Strange core override bug? Hope you can help (Retroarch/Retropie)

Hey all. Weird and irritating issue with Retroarch core override function: Had everything configured nicely on the Retropie and was setting various system shaders. Got through most of them until I reached Gameboy, at which point the core override which had been fine until then, started to overwrite every available console.

So if I set up a shader on NES for example, hit save core override (which is meant to be on a system by system basis) that setup was then applied across the board.

Drove me nuts, looked everywhere for a solution, couldn’t find one, and formatted the entire thing and started over.

Everything seemed ok but now I’ve found that the core override is sharing between SNES and Megadrive. Other consoles aren’t yet affected.

This is a really weird problem and I can’t understand it. If someone can shed some light on why this may occur I’d be really grateful!

Nobody has a clue about this?? :frowning:

I was sent to this forum by others who suggested if anyone can shed some light on why this might happen, it will be among the Libretro community.

If anyone knows why one shader setting will overwrite a different console on core override saving, or even has a suspicion about it, I’d really appreciate it. Failing that, if there’s a better part of the forum to post this query, I’d appreciate that info too.

Thanks guys.

It sounds like you’re probably running into this same issue:

which isn’t really an issue, as such, just how the shader presets work. Let me know if that does/doesn’t shed some light on it.

Let me know if you figured it out. If not I should be able to help you out as I recently struggled with the same thing.

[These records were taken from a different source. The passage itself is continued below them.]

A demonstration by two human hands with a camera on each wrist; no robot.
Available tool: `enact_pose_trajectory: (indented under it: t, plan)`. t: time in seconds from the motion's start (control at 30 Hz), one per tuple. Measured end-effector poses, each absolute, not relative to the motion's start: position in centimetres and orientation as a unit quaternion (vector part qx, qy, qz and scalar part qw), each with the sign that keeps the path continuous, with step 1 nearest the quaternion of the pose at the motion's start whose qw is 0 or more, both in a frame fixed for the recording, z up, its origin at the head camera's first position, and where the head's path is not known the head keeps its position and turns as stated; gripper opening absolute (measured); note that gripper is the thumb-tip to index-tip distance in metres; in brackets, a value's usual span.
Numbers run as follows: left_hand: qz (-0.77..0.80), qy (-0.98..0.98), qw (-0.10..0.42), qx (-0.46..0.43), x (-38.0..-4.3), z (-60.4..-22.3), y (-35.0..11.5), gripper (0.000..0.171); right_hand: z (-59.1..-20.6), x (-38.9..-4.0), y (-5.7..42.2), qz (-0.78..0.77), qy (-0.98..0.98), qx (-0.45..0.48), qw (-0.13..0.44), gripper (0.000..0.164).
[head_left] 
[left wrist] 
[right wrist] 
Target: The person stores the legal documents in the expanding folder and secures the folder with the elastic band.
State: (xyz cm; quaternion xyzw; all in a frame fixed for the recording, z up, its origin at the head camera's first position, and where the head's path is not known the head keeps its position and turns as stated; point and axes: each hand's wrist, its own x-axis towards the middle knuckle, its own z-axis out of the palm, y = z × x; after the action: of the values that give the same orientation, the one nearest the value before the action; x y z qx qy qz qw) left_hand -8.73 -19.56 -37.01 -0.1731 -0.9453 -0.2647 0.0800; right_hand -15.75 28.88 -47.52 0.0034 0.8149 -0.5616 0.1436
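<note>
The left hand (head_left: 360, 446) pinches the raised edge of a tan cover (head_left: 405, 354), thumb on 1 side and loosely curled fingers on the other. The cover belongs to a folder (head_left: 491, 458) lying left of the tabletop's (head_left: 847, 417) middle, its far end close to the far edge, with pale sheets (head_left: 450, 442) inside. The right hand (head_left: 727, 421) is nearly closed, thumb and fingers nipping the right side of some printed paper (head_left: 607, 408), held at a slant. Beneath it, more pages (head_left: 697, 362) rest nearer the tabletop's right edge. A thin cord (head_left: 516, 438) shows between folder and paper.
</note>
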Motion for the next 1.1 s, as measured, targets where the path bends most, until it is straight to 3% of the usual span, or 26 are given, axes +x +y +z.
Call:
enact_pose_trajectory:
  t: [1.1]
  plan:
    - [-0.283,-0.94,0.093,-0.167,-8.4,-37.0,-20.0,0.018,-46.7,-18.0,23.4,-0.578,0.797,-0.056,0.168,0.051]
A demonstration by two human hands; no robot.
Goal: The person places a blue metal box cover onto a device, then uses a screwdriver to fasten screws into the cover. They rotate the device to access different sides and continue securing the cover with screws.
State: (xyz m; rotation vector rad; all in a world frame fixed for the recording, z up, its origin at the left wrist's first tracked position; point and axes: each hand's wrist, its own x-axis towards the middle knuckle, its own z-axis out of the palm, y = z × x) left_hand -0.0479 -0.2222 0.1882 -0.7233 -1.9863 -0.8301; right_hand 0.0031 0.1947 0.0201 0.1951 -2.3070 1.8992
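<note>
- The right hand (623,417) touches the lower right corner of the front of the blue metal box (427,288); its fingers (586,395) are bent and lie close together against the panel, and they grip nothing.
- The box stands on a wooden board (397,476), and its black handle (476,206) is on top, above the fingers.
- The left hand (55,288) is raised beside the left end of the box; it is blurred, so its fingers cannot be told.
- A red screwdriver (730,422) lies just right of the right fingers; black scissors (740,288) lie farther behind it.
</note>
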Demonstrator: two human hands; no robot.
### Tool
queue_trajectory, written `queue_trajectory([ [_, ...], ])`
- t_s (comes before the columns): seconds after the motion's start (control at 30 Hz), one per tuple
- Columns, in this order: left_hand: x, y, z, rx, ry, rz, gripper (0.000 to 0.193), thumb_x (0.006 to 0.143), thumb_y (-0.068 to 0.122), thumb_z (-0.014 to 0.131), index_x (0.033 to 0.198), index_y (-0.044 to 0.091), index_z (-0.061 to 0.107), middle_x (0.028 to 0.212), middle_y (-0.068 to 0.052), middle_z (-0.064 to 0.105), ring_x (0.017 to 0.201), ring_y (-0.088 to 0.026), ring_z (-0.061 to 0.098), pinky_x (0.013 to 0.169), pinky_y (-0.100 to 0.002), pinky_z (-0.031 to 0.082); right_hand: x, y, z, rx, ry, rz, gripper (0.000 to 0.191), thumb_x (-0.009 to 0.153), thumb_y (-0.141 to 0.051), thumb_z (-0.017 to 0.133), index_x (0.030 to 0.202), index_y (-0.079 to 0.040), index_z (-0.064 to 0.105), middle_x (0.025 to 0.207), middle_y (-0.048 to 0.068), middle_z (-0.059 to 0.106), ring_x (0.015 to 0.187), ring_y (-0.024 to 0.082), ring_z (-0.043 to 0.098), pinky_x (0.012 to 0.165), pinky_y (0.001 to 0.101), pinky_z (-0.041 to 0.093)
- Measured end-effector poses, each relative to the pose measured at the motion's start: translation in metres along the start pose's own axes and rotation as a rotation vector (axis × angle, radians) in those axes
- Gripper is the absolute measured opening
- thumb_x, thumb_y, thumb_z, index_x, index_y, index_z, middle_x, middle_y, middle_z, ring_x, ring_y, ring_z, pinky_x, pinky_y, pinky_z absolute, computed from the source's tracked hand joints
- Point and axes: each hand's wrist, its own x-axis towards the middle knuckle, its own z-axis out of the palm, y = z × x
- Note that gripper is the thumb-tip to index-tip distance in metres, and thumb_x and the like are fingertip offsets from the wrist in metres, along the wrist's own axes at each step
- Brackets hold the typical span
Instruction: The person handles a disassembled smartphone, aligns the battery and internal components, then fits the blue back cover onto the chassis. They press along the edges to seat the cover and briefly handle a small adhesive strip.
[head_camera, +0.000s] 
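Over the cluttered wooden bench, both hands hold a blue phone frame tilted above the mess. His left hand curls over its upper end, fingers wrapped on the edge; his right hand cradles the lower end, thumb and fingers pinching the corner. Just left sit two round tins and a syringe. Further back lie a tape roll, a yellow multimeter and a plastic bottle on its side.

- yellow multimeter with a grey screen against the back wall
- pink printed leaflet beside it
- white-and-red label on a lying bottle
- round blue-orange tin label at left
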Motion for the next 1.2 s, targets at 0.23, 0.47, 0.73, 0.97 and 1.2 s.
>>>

Yes, I still need help! I really don’t understand it. From the thread hunterk linked to:

For your other question, the way it works is: whenever you load a shader, it generates a preset for it and writes it to retroarch.cgp. If you have a core preset set, it should load that and overwrite the current retroarch.cgp with the core preset’s values. If you switch to another core that doesn’t have its own core preset, it’s going to keep using the same retroarch.cgp values set by the previous preset.

I think I understand what he’s saying here, in that if a system doesn’t have its own core preset it will take the values from the previous, but this doesn’t correlate with what happened to me.

The first time all the presets were being input individually. I saved core overrides for each and everything was working independently, as it should. I had probably done shader settings for 6 or 7 consoles before I got to GameBoy, and after applying the pixel grid shader for that, it then overwrote all the previous console shader settings despite them already having their presets set up. After that, no matter which shader was applied to any console, it would overwrite everything.

Maybe I’m just not understanding this, but yes, if you could shed some light on it (and why currently only SNES and MD core override settings are overwriting each other, but not the others) that would be really really appreciated.

Thank you!

30 days on and still no luck. :frowning:

avisioncame was kind enough to troubleshoot a few ideas with me in terms of how I save the shader presets, but none of the tests actually worked out.

At the moment I’m still have SNES and MD overwrite each other when shader presets are saved. I’m worried about going ahead and setting shaders for the other consoles in the event the same thing happens as before and they all start to overwrite each other and I have no way to fix it.

This is the most curious obstacle and if anyone has any suggestions not yet posted here I’d appreciate the help!

Thanks guys.

I was having this same issue, but then found the solution in an old thread (that I can’t find at the moment).

The issue is that the default shader for Retroarch is the “last used” shader, the default is not “None”. The last used shader is saved to the retroarch.glsp file in your shaders folder, and when you choose a new core, it uses that. I’m not sure if this is a bug or a feature…

The solution is as follows after you choose the new core, and the last used shader is loaded: Open up the quick menu in retroarch and go to shaders Go to the Shader Passes and select 1 Go to Shader #0 and change that to “misc/image-adjustment” Shader #0 Filter: Linear (or nearest, I don’t think it matters) Shader #0 Scale: Dont care Save core preset.

This is essentially the same thing as “No shader”, but not the same as “None”. This worked for me as any shader with Mednafen Saturn was dog slow on my machine. Changing the settings to the above sped everything up drastically for that core. I haven’t been able to notice any difference between the “No Shader” preset and “None”. It would probably be a good enhancement to Retroarch to have a no kidding “No Shader” selection to choose and be able to Save as a core override.

Do this for every core you don’t want a shader on, and it essentially saves an override of “None” for those cores you don’t want a shader for.